Below are entries. Pull out all lines containing "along".
[Dataset extract — start]
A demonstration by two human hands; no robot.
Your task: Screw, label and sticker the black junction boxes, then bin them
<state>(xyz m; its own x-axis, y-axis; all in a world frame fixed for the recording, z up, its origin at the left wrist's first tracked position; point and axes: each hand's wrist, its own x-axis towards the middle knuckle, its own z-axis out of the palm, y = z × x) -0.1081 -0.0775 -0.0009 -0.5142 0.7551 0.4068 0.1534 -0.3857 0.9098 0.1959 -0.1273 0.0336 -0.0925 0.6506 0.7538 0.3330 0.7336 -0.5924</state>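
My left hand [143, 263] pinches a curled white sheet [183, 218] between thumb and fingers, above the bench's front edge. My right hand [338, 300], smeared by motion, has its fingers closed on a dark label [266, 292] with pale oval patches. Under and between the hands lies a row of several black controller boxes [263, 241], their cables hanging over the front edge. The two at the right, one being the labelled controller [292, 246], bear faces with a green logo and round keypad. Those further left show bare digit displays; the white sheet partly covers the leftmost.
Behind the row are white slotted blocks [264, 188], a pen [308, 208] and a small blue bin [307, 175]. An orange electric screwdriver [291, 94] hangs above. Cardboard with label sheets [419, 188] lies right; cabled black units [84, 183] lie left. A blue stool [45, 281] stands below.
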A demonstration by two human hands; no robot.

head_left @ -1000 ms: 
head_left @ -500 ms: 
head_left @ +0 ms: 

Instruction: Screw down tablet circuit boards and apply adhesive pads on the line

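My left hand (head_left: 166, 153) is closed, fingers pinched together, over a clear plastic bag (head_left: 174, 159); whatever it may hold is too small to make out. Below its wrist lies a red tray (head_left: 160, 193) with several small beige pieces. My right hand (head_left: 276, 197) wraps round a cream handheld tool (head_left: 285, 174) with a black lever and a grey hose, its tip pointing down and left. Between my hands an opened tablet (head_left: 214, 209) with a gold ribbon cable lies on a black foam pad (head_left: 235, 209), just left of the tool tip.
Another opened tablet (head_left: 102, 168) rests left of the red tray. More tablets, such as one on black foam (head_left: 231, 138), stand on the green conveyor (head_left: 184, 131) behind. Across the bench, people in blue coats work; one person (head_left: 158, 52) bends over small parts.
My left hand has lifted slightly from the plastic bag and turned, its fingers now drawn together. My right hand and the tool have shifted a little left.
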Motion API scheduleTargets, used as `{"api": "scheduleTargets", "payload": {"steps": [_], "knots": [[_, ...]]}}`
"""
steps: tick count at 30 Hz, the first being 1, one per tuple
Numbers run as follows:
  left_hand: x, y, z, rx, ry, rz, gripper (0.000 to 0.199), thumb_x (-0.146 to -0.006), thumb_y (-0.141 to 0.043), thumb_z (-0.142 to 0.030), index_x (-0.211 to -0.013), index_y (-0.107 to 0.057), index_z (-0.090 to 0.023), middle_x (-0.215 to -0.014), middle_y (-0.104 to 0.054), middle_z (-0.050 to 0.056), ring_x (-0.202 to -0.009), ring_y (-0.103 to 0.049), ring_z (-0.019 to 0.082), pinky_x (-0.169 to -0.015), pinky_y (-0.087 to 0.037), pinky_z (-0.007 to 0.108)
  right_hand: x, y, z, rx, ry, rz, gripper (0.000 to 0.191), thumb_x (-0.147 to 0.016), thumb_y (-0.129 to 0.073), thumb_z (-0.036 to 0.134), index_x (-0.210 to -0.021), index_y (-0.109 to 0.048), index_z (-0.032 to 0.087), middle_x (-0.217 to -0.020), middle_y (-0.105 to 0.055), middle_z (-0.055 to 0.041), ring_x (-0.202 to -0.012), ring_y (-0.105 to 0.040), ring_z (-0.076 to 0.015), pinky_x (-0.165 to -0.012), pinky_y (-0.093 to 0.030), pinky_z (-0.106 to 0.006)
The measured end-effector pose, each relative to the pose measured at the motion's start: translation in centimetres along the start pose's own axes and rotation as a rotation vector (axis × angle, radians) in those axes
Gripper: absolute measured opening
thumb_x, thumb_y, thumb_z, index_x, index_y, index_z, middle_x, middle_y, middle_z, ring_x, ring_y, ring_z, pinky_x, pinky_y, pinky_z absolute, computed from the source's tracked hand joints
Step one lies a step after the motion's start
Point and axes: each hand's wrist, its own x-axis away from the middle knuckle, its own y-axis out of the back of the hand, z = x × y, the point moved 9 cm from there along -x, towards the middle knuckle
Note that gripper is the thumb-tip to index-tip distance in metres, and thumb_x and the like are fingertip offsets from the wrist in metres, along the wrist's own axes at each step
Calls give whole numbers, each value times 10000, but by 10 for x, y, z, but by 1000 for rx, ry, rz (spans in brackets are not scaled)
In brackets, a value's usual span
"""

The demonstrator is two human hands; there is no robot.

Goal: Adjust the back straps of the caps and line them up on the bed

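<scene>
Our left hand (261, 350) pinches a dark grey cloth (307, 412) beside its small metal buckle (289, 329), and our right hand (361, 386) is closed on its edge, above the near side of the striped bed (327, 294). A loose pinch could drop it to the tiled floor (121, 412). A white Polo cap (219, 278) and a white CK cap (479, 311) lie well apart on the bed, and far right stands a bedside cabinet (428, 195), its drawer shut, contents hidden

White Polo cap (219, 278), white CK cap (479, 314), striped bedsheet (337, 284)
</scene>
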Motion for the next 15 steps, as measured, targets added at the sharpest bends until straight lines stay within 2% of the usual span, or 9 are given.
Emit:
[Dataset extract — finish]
Response below —
The measured end-effector pose, each relative to the pose measured at the motion's start: translation in centimetres along the start pose's own axes and rotation as a rotation vector (axis × angle, radians) in those axes
Point and axes: each hand's wrist, its own x-axis away from the middle knuckle, its own y-axis out of the back of the hand, z = x × y, the point moved 9 cm from there along -x, towards the middle knuckle
Note that gripper is the thumb-tip to index-tip distance in metres, and thumb_x and the like are fingertip offsets from the wrist in metres, along the wrist's own axes at each step

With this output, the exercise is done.